Task instructions → Out of the records below, copy all lines in which the word "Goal" occurs.

(Collected data)
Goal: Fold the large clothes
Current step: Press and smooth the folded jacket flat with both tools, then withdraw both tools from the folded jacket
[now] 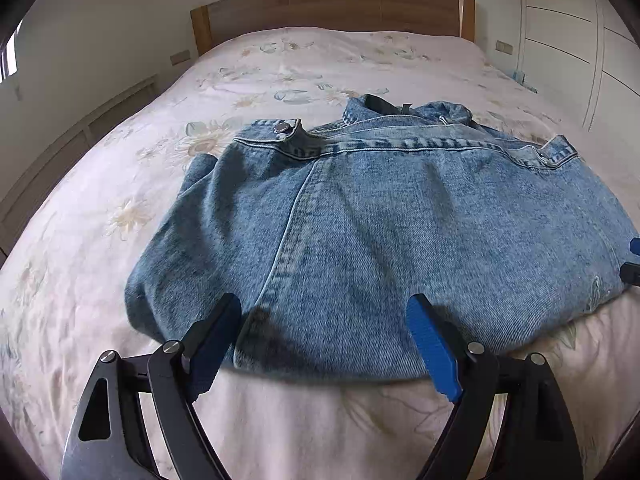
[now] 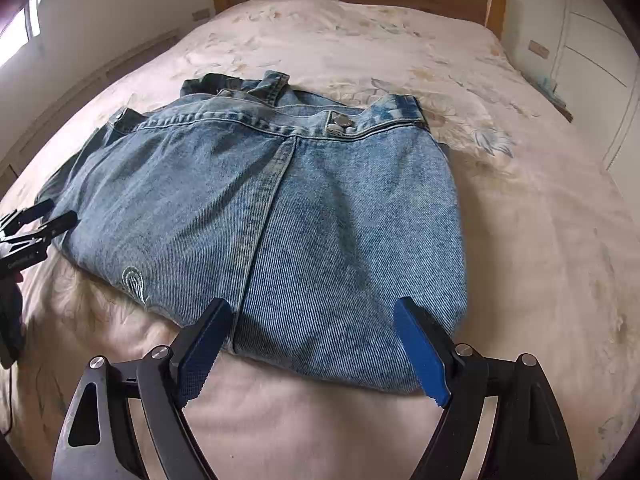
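Note:
A blue denim jacket (image 1: 384, 232) lies folded into a broad rectangle on the bed, its hem band and metal snap (image 1: 283, 128) toward the headboard. My left gripper (image 1: 322, 308) hovers open over the jacket's near left edge, nothing between its blue pads. In the right wrist view the same jacket (image 2: 280, 216) fills the middle, with a small embroidered patch (image 2: 134, 280) near its front left corner. My right gripper (image 2: 310, 308) stands open above the near right edge, holding nothing. The left gripper (image 2: 36, 220) shows at the far left, beside the jacket's left edge.
The bed (image 1: 100, 240) carries a pale pink floral cover. A wooden headboard (image 1: 332, 4) stands at the far end. White wardrobe doors (image 1: 568, 40) line the right wall, and a low ledge (image 1: 80, 132) runs along the left wall.

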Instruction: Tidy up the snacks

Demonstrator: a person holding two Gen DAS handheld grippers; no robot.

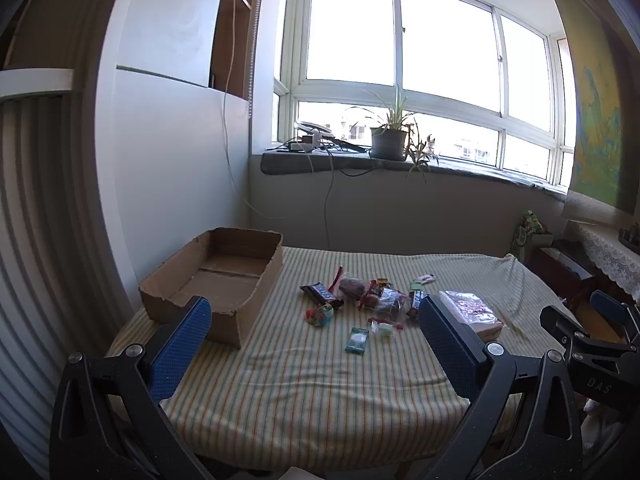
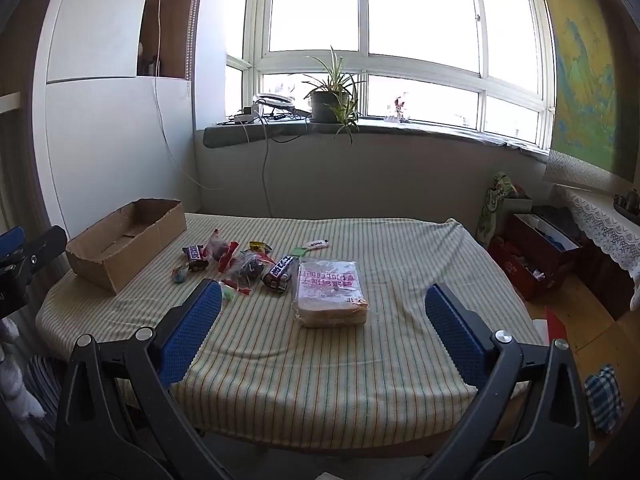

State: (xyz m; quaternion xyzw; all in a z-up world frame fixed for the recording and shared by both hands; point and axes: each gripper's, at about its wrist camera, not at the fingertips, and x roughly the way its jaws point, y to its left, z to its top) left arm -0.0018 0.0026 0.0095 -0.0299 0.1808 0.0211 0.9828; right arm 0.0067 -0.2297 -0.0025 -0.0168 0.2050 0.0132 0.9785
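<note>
Both tongs gape empty: the clear-wrapped rectangular loaf of sliced bread lies mid-surface, long axis pointing away, straight ahead of the right tongs, which are nearer than the left tongs.

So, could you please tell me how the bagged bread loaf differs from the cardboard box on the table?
The bread loaf is a sealed, filled clear bag with pink print; the cardboard box is plain brown, open-topped and holds nothing visible. The box is clearly larger and sits at the table's left edge; the loaf lies right of the snack pile. Both rest flat on the striped cloth.
</note>
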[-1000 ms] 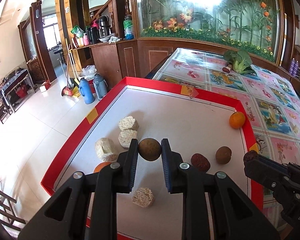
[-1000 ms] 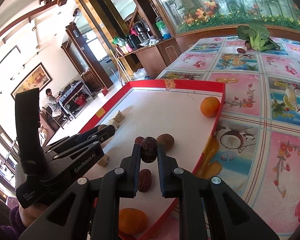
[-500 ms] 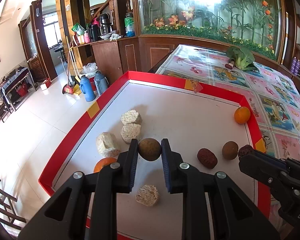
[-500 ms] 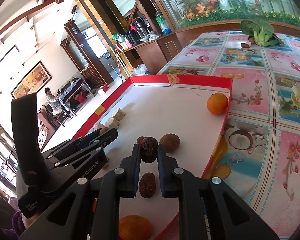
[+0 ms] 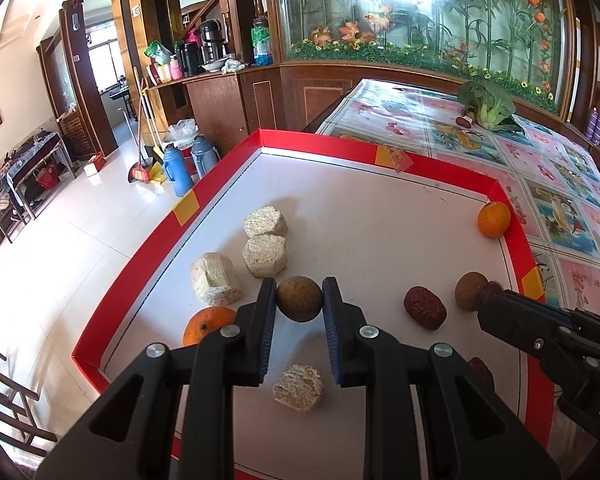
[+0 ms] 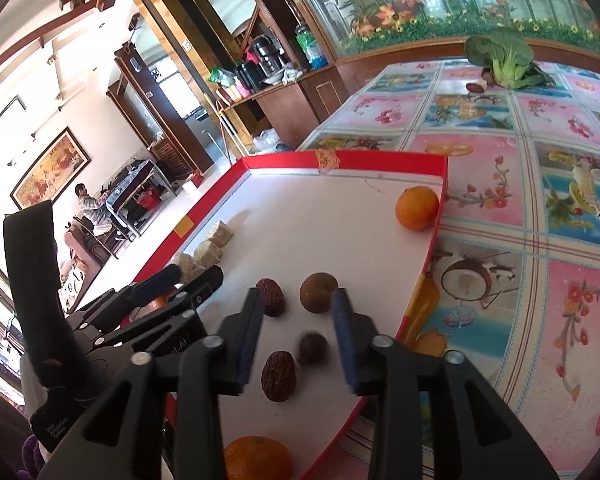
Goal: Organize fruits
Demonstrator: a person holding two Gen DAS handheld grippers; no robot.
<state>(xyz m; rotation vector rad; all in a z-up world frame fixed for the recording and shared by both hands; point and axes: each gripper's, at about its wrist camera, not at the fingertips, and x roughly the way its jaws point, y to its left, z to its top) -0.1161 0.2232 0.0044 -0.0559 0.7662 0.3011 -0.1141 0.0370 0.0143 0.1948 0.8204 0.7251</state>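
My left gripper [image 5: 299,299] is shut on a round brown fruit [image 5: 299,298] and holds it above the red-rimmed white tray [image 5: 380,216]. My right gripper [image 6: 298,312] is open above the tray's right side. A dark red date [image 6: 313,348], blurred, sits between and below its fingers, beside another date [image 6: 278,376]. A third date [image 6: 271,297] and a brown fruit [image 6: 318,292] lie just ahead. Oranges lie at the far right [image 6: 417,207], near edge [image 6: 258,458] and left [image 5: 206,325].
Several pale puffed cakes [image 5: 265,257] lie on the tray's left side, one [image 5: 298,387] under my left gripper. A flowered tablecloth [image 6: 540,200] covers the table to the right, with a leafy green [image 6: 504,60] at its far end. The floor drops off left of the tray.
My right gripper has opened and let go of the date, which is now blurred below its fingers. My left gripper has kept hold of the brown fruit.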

Response area →
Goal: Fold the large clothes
Goal: Organize fruits

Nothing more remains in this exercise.